I couldn't get to work the next day due to the fact that I live about two hours away and commuting was out of the question.

When I returned on Friday I heard that a school bus carrying children to our school was in an accident.  The bus hit a guard rail because the roads were covered in ice and the driver couldn't stop the bus from skidding.

One little girl slammed her head into the seat in front of her causing her glasses to push into her face.  Her sister told me she is okay but her eyes are bothering her now and she has "marks" on her nose.

The news was filled with similar stories.

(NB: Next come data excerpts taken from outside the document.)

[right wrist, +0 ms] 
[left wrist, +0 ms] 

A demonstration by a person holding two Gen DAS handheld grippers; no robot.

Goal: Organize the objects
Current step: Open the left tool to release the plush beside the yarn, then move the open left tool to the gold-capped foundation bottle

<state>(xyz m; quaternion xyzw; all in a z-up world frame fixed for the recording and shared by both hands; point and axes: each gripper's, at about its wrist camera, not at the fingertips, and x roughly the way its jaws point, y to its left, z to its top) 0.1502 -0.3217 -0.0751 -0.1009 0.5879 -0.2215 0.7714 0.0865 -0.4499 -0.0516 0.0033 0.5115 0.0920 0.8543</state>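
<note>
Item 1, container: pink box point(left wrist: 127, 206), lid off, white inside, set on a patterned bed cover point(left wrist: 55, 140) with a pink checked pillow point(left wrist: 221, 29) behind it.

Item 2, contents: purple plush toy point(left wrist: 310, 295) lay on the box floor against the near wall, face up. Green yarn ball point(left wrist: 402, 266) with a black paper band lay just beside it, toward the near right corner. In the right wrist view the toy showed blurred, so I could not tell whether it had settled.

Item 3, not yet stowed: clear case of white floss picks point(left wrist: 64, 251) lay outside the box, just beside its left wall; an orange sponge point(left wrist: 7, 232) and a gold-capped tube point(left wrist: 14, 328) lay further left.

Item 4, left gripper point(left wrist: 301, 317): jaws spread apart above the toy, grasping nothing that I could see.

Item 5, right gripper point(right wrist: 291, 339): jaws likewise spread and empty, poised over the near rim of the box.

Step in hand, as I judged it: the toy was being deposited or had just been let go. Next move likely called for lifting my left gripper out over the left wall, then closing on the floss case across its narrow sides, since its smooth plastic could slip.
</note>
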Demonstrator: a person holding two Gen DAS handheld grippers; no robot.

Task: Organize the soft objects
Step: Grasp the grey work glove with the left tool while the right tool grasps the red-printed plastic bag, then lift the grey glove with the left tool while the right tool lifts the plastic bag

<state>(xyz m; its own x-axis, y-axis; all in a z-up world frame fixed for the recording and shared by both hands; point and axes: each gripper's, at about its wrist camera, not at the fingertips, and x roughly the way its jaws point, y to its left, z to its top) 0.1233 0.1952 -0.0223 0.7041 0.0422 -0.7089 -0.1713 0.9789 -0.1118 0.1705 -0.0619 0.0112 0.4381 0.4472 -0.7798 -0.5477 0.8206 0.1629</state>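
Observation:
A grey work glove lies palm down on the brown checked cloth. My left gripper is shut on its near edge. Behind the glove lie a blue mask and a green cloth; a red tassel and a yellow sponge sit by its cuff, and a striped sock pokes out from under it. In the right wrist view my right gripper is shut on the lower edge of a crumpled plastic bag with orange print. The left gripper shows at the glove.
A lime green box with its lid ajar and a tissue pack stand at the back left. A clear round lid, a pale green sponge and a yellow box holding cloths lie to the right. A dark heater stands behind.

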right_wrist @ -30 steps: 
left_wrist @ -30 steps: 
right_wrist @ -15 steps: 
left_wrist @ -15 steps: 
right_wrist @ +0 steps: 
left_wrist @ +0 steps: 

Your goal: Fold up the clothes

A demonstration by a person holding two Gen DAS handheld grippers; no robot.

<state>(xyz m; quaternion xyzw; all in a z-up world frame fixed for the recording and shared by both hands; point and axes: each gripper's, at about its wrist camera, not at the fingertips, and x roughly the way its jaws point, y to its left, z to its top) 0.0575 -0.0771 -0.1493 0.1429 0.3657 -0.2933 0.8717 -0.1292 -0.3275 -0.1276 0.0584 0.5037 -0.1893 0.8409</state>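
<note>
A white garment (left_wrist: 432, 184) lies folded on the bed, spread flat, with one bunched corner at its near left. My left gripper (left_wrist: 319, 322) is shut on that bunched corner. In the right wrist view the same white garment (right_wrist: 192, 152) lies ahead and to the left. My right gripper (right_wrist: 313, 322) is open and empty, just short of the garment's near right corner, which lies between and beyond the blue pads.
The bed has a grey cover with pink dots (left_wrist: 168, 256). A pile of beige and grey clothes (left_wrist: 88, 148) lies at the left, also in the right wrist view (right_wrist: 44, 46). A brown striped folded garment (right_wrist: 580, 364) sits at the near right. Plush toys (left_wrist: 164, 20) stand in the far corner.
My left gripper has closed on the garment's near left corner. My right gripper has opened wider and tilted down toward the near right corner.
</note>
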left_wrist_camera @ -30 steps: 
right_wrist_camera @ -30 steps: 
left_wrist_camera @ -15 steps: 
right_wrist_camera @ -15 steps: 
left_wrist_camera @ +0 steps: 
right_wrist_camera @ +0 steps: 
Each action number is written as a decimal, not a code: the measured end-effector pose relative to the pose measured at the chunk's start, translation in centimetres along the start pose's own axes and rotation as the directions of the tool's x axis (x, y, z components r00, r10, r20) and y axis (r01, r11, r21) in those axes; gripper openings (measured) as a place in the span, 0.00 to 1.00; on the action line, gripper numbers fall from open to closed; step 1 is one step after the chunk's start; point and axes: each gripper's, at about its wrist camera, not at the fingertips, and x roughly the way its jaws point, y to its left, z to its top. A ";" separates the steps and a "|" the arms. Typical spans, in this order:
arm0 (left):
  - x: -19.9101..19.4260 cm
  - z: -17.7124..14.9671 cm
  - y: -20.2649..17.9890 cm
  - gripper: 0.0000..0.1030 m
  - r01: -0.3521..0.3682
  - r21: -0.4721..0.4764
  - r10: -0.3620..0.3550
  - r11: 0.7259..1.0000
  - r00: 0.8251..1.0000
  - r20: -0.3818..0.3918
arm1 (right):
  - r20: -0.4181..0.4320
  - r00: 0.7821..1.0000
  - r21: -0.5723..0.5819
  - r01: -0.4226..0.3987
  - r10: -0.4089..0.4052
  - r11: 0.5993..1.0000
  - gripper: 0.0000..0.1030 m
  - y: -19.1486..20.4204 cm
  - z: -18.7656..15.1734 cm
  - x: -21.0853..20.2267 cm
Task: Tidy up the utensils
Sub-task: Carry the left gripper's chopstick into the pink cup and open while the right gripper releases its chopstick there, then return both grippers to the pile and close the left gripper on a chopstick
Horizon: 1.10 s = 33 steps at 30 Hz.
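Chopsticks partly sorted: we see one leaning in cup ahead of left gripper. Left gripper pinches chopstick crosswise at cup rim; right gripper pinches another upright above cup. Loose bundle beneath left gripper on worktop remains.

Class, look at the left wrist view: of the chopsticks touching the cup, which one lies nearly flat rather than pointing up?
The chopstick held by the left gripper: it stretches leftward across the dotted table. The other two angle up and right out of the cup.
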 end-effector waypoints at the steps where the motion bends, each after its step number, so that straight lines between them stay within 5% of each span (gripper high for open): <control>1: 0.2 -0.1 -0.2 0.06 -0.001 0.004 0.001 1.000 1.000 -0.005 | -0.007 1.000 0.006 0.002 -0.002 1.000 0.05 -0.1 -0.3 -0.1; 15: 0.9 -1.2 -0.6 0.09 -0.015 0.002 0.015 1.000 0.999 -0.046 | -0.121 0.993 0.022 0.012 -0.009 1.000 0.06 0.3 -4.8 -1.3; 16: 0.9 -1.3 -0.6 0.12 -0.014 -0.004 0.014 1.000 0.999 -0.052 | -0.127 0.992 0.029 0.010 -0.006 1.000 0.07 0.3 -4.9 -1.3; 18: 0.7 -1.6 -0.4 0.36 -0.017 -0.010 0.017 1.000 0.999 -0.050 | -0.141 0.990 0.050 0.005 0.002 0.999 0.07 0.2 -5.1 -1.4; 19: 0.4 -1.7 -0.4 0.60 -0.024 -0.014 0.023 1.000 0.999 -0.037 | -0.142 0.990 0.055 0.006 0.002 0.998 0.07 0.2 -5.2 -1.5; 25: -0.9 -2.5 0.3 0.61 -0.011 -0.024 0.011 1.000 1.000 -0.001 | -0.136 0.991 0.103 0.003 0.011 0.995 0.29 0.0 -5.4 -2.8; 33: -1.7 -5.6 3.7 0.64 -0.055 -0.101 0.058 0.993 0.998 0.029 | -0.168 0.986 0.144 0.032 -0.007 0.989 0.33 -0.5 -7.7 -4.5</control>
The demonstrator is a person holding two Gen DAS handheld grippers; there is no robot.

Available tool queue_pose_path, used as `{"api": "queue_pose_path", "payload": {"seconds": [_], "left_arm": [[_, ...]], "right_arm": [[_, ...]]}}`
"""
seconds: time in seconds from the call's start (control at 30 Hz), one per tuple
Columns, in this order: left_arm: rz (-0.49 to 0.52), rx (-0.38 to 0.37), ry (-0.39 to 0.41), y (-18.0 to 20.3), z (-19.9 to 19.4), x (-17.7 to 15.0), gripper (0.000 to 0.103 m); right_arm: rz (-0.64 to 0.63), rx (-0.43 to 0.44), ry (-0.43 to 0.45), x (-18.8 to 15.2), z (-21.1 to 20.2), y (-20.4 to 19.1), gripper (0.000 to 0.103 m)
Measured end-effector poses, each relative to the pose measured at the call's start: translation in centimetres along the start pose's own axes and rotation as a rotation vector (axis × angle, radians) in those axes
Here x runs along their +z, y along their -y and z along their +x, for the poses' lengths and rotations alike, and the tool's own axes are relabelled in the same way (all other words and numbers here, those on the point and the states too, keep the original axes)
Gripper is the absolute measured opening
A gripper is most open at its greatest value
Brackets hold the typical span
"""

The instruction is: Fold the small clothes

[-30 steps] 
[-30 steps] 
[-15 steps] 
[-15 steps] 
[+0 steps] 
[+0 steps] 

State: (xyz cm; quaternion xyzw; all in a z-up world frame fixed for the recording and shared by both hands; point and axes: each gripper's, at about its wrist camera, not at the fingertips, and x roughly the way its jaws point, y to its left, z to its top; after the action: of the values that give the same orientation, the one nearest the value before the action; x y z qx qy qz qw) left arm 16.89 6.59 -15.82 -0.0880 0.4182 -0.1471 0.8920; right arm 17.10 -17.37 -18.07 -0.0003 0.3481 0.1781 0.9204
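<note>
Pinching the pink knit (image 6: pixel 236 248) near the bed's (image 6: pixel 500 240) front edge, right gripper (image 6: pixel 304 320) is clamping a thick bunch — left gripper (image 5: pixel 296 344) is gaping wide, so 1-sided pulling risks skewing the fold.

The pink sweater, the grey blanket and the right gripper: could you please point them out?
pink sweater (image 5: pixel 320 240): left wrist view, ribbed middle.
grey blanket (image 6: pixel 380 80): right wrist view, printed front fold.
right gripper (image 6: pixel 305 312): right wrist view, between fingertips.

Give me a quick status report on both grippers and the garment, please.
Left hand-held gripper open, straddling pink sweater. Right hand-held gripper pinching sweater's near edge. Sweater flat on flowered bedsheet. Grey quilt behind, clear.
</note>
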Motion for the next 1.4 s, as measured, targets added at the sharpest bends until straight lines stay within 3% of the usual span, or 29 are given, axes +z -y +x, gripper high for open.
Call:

We always tell the children that our main priority is to keep them safe.

Is it?

Sometimes I question the decisions of those in charge and hope that they see schools as more than a babysitting service with a meal plan.

Monday, February 17, 2014

"I am the rock, you are the chain"

Andromeda and the Sea Monster
by Domenico Guidi, 1694
And so it begins...

We started teaching our first grade students those incredible Greek myths last week.

I always begin with Perseus and Medusa because it is a fantastic story that never fails to ignite the imagination.

Children love to dwell in that space of secure horror.  They know that the myths are not real but relish the possibility that perhaps Medusa may be lurking around the corners of their bedroom at night.  And they delight in the fact that they can defeat her.

It has been well documented that children play to understand the world and to cope with emotions.

We have certainly witnessed this firsthand in the dramatic reenactments our students enthusiastically presented for us.  On Friday they asked my coteacher Oni and I if they could act out the story for us.

Each child had a role.  There were the usual suspects, Medusa, Andromeda, Perseus, the sea monster, Cassiopeia, Athena, Pegasus, Hermes, etc. but once those all-stars were assigned the children got creative.  One girl happily became the rock Andromeda sits on whilst awaiting her imminent fate and another assumed the role of the chains Andromeda struggles against as the monster approaches.

It amazed me that in their eyes each role was equally important.

Talk about team work.

What an amazing group of children!

The impressive aspect of all this is that we haven't even finished telling the story.  At least not in detail and certainly not with the various twists and embellishments that have come with centuries of storytelling.

It makes me think of good 'ol Joe who wrote, "Living myths are not invented but occur, and are recognized by seers and poets, to be then cultivated and employed as catalysts of spiritual (i.e., psychological) well-being".